Member of the National Assembly
- In office 24 January 1947 – 11 February 1947

Personal details
- Born: 19 June 1919 Budapest, Hungarian Soviet Republic
- Died: 8 August 2018 (aged 99) New Orleans, Louisiana, U.S.
- Party: FKgP
- Education: Pázmány Péter Catholic University
- Occupation: Politician Businessman Diplomat

= Pál Fábry =

Hungarian politician (1919–2018)

Paul Andrew Fabry (born Fábry, Pál András) (19 June 1919 – 8 August 2018) was a Hungarian-American politician, diplomat, businessman. Fabry was best known for his efforts as a founder of the World Trade Centers Association. Fabry, along with his business associates Tadayoshi Yamada and Guy F. Tozzoli, fostered the foundation of the World Trade Centers Association in 1968, which led to the development and operation of World Trade Centers worldwide along with the building of the World Trade Center in New York. He was also the founder of the Hungarian Pulitzer Memorial Award.

==Biography==

===In Hungary===
He was born in Budapest to Andrew Fábry, a General and high ranking judge, and Ilona Gombos, an artist and painter, after the collapse of the Austro-Hungarian Empire at the time of the Hungarian Soviet Republic. In 1937, he graduated from the Gödöllő Premonstratensian Grammar School. In 1942, he obtained a doctorate in political science from the Pázmány Péter Catholic University. In 1944 he was a reserve officer, entered the Independent Smallholders' Party and participated in the anti-Nazi resistance movement.
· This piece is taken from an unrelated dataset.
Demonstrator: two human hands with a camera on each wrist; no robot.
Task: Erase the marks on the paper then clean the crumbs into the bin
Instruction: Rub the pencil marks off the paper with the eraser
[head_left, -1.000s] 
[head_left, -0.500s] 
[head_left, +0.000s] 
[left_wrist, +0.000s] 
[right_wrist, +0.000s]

After the war, he was secretary to the Ministry of Foreign Affairs, and on 4 November 1945, he was elected as a substitute in the Grand-Budapest constituency. From November 15, 1945, he was the head of the Cabinet Office of the Prime Minister under Zoltán Tildy, and subsequently the Deputy Head of the Presidential Office of the Republic. He was invited to the National Assembly on 24 January 1947, but resigned on 11 February because he was appointed secretary of the Hungarian Embassy in Ankara.

===Emigration===
On June 14, 1947, following the violent resignation of Prime Minister Ferenc Nagy, he left his position as a political emigrant for English intelligence. In 1949 he settled down in the United States. Between 1950 and 1953 he was the head of the Hungarian office of the Radio Free Europe in New York, and until 1962 he was a propaganda consultant at Du Pont in Wilmington, Delaware. He established the World Trade Centers Association, until 1989 he was the CEO of the New Orleans World Trade Center. Between 1982 and 1992 he was an honorary consul of Belgium in the southern states of the USA. In 1989, he founded the Pulitzer Memorial Award for which he was awarded a state prize in 2009.